TASK REQUIREMENTS: Transcribe the listing verbatim, please, with images dropped.
= Beginning of Section =
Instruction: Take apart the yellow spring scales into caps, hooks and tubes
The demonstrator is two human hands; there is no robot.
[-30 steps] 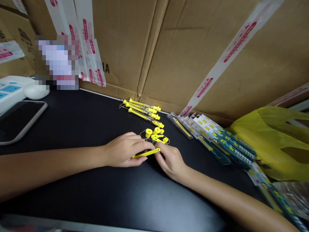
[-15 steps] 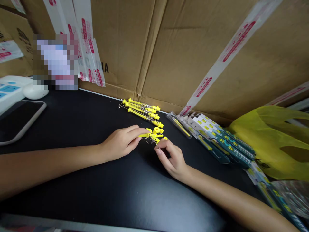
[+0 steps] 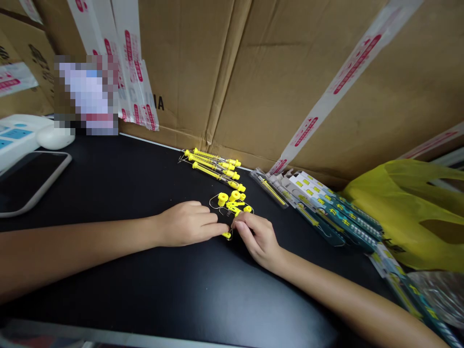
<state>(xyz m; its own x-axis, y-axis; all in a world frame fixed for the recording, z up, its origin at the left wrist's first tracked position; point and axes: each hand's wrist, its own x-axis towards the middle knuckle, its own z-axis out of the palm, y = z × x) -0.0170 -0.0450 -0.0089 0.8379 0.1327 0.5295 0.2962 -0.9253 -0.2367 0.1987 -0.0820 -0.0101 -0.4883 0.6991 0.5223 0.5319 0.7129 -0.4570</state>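
Observation:
My left hand (image 3: 190,224) is closed, its fingertips on a small yellow plastic piece (image 3: 226,235) just above the black tabletop. Facing it, my right hand (image 3: 259,237) pinches a thin metal wire (image 3: 232,230) close to that piece; the fingers hide most of the wire. Just beyond both hands lies a loose group of yellow plastic parts (image 3: 235,195) with curved metal wires (image 3: 213,202) among them. Farther back, several slim yellow tools with metal hooks (image 3: 213,170) rest side by side near the cardboard.
Brown cardboard boxes (image 3: 188,63) wall off the back. On the right are packaged yellow tools (image 3: 326,208) and a yellow plastic bag (image 3: 398,208). A phone (image 3: 31,179) and a white power strip (image 3: 21,133) lie at the left.
My left hand has come down toward me with the yellow piece, away from the loose parts, uncovering a yellow cap and a curved wire. My right hand stays almost in place.

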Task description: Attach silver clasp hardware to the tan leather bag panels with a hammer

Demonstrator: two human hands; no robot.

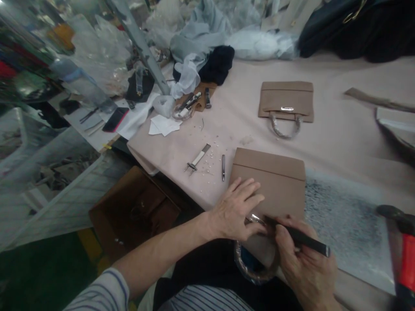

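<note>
A tan handbag panel [269,177] with a flap seam lies near the table's front edge. Its plastic-wrapped handle [241,263] hangs toward my body, below a shiny film-covered metal piece [256,218]. My left hand [240,207] rests flat on the panel's lower left part, fingers spread, its thumb near the metal piece. In my right hand [304,255] is a slim black-handled tool [308,239], held slanted. The tool's tip points left, at the lower edge of the panel close to my left thumb; what it touches there is hidden.
A second tan panel with handle [287,101] lies farther back. Left of my work are a pronged tool [197,159], a dark pen-like rod [223,167] and small white bits. A speckled slab [346,224] and a red-handled hammer [407,259] are at right; a brown box [129,216] stands below.
</note>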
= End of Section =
THE ANSWER:
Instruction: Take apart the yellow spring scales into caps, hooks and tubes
The demonstrator is two human hands; there is no robot.
[-30 steps] 
[-15 steps] 
[+0 steps] 
<state>(xyz m; its own x-axis, y-axis; all in a world frame fixed for the recording, z up, its origin at the left wrist's first tracked position; point and axes: each hand's wrist, its own x-axis towards the middle knuckle, its own z-axis out of the palm, y = z × x) -0.0170 -0.0450 -0.0089 0.8379 0.1327 0.5295 0.2962 -0.9253 -0.2367 0.1987 -0.0820 -0.0101 -0.4883 0.6991 0.5223 0.5319 0.7129 -0.4570</state>
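Observation:
My left hand (image 3: 190,224) is closed, its fingertips on a small yellow plastic piece (image 3: 226,235) just above the black tabletop. Facing it, my right hand (image 3: 259,237) pinches a thin metal wire (image 3: 232,230) close to that piece; the fingers hide most of the wire. Just beyond both hands lies a loose group of yellow plastic parts (image 3: 235,195) with curved metal wires (image 3: 213,202) among them. Farther back, several slim yellow tools with metal hooks (image 3: 213,170) rest side by side near the cardboard.
Brown cardboard boxes (image 3: 188,63) wall off the back. On the right are packaged yellow tools (image 3: 326,208) and a yellow plastic bag (image 3: 398,208). A phone (image 3: 31,179) and a white power strip (image 3: 21,133) lie at the left.
My left hand has come down toward me with the yellow piece, away from the loose parts, uncovering a yellow cap and a curved wire. My right hand stays almost in place.
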
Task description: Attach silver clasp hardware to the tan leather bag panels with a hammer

Demonstrator: two human hands; no robot.


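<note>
A tan handbag panel [269,177] with a flap seam lies near the table's front edge. Its plastic-wrapped handle [241,263] hangs toward my body, below a shiny film-covered metal piece [256,218]. My left hand [240,207] rests flat on the panel's lower left part, fingers spread, its thumb near the metal piece. In my right hand [304,255] is a slim black-handled tool [308,239], held slanted. The tool's tip points left, at the lower edge of the panel close to my left thumb; what it touches there is hidden.
A second tan panel with handle [287,101] lies farther back. Left of my work are a pronged tool [197,159], a dark pen-like rod [223,167] and small white bits. A speckled slab [346,224] and a red-handled hammer [407,259] are at right; a brown box [129,216] stands below.
</note>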

This output is complete as it stands.